En inhibant l’ECA1, les inhibiteurs de l’ECA réduisent les niveaux d’ANG II et sa capacité à augmenter la pression artérielle et les lésions tissulaires. Les inhibiteurs de l’ECA sont couramment prescrits aux patients souffrant d’hypertension, d’insuffisance cardiaque et de maladies rénales.
Une autre classe de médicaments couramment prescrits, les antagonistes des récepteurs de l’angiotensine (ARA, par exemple losartan, valsartan, etc.) ont des effets similaires à ceux des inhibiteurs de l’ECA et peuvent également être utiles pour traiter le COVID-19.

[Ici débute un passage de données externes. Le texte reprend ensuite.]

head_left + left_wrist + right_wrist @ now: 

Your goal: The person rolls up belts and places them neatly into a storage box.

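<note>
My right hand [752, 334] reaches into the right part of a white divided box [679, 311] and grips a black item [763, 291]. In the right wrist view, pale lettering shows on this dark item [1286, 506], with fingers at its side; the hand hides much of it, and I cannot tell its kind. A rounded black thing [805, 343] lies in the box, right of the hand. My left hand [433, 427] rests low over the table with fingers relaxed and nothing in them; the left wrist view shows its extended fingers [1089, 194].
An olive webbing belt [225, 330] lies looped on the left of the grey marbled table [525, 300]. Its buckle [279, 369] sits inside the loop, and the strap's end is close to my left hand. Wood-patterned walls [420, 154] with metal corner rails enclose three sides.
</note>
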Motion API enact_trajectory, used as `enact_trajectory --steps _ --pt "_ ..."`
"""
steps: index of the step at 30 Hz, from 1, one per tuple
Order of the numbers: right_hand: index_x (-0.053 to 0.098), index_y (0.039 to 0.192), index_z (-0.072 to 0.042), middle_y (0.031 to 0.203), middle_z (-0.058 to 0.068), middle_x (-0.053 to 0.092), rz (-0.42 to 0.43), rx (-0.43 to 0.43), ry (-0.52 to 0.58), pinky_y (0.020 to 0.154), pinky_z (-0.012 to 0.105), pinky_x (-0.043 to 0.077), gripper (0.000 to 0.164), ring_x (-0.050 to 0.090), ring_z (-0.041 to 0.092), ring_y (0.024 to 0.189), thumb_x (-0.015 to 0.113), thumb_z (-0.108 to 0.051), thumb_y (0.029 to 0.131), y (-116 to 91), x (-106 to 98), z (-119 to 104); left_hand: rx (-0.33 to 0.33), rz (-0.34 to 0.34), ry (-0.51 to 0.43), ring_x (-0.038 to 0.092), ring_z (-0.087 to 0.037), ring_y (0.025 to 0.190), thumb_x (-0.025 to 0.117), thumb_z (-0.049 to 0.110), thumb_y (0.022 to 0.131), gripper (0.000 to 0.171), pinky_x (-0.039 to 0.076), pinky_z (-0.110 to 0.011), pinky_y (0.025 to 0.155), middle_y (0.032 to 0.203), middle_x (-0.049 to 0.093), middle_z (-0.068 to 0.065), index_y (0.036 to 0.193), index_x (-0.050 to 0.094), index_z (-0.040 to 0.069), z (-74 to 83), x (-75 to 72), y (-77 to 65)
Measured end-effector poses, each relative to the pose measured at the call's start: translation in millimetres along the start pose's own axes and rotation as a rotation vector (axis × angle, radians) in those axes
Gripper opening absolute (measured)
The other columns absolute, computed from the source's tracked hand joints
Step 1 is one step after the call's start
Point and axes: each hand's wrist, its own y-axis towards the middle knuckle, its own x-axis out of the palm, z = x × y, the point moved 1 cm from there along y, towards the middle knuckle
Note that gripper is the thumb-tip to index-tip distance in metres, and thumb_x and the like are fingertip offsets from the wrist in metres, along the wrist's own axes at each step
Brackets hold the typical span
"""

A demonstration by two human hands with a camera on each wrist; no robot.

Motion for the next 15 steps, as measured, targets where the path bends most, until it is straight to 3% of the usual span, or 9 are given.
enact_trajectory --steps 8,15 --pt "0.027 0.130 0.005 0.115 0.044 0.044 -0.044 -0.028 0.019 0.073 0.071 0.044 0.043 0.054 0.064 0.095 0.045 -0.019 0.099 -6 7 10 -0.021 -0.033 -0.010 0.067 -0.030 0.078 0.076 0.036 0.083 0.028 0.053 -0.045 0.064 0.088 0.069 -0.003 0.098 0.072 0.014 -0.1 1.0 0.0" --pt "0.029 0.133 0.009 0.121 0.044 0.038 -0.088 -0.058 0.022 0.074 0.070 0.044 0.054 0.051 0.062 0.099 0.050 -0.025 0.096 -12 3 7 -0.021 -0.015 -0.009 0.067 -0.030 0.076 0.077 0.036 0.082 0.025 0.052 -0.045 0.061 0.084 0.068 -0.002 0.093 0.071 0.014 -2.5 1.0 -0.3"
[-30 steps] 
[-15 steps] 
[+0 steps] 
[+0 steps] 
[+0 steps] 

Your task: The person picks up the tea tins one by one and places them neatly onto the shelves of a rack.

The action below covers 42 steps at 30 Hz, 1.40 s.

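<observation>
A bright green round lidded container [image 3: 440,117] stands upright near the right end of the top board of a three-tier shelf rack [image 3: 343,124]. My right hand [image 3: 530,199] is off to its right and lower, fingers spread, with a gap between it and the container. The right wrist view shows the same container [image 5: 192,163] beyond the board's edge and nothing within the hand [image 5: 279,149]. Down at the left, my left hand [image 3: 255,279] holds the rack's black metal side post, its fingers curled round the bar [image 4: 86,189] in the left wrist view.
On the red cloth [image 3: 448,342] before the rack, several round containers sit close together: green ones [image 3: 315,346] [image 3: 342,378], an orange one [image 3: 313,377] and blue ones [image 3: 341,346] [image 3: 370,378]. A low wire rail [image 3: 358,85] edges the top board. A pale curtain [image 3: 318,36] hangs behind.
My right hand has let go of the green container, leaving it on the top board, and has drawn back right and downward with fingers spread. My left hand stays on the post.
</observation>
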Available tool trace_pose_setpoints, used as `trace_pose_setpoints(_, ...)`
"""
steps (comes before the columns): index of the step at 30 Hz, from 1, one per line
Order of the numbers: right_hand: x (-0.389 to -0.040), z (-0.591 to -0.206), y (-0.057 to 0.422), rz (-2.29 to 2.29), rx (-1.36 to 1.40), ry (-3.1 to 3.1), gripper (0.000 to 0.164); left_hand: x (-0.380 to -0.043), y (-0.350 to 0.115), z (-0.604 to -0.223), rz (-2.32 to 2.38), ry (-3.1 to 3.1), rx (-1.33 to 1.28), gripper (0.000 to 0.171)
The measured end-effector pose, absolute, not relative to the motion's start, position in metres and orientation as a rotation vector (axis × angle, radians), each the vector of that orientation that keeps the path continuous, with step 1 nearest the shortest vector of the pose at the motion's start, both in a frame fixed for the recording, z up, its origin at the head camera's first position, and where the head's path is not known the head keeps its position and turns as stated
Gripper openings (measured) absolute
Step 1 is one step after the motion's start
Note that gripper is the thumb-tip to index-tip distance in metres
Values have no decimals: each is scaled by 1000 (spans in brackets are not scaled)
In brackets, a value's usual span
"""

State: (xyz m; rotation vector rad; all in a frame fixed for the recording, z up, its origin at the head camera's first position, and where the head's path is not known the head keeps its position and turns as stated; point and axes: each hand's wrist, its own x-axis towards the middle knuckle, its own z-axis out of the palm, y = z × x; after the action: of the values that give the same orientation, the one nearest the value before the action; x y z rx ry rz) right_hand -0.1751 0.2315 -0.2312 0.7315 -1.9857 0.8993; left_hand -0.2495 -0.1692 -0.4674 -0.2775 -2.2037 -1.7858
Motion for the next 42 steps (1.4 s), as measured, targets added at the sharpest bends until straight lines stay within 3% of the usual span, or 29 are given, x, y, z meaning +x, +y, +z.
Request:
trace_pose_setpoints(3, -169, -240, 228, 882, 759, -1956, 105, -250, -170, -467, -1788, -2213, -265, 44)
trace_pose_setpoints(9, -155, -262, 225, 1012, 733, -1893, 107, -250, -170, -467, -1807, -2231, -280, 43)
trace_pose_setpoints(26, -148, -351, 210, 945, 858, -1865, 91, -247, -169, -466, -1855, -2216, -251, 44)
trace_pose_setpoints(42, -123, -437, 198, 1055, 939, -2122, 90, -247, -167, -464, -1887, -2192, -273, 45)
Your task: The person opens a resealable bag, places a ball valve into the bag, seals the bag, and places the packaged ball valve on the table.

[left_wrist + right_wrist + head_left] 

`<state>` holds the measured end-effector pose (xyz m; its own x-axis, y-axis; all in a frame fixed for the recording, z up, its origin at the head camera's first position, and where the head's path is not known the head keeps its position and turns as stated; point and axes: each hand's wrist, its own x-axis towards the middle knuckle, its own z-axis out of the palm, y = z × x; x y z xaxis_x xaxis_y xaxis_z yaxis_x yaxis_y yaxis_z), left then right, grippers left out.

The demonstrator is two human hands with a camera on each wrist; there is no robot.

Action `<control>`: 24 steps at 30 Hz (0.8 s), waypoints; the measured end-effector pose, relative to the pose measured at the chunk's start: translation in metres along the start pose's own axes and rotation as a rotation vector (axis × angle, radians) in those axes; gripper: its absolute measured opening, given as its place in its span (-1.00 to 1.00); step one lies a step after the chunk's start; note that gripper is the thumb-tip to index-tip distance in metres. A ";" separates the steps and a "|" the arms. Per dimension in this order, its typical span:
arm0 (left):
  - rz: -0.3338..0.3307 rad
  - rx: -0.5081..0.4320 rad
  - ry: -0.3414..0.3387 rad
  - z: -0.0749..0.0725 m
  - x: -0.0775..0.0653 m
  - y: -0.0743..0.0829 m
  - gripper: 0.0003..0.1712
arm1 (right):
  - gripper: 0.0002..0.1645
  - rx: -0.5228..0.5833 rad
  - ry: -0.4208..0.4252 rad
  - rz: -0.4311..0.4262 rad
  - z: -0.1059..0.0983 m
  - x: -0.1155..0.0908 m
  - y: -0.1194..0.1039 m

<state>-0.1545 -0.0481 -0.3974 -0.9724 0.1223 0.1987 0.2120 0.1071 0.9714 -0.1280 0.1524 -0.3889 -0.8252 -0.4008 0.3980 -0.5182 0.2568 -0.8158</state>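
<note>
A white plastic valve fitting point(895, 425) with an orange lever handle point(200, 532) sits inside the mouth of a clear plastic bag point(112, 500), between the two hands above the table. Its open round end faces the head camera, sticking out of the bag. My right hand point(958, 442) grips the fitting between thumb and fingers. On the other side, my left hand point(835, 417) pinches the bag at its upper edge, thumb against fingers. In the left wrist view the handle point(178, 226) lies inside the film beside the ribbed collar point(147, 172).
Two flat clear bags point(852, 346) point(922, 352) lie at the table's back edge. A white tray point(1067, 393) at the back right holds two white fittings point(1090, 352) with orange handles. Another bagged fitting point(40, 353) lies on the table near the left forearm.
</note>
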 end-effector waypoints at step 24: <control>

Les preuves d’un effet protecteur des inhibiteurs de l’ECA et des antagonistes des récepteurs de l’angiotensine chez les patients atteints de COVID-19 ont été démontrées dans un travail récent cosigné par l’un d’entre nous – le Dr Loomba.
Il n’existe aucune preuve pour suggérer l’utilisation prophylactique de ces médicaments ; nous ne conseillons pas aux lecteurs de prendre ces médicaments dans l’espoir qu’ils préviennent le COVID-19. Nous souhaitons souligner que les patients ne doivent prendre ces médicaments que selon les instructions de leur fournisseur de soins de santé.
Un nouvel essai clinique teste un inhibiteur de l’ECA contre le SRAS-CoV-2
En collaboration avec un groupe multidisciplinaire de chercheurs, le Dr. Loomba a lancé un essai clinique multicentrique (randomisé, en double aveugle, contrôlé par placebo) pour examiner l’efficacité du ramipril – un inhibiteur de l’ECA – par rapport à un placebo pour réduire la mortalité, l’admission en USI ou la nécessité d’une ventilation mécanique chez les patients atteints de COVID-19.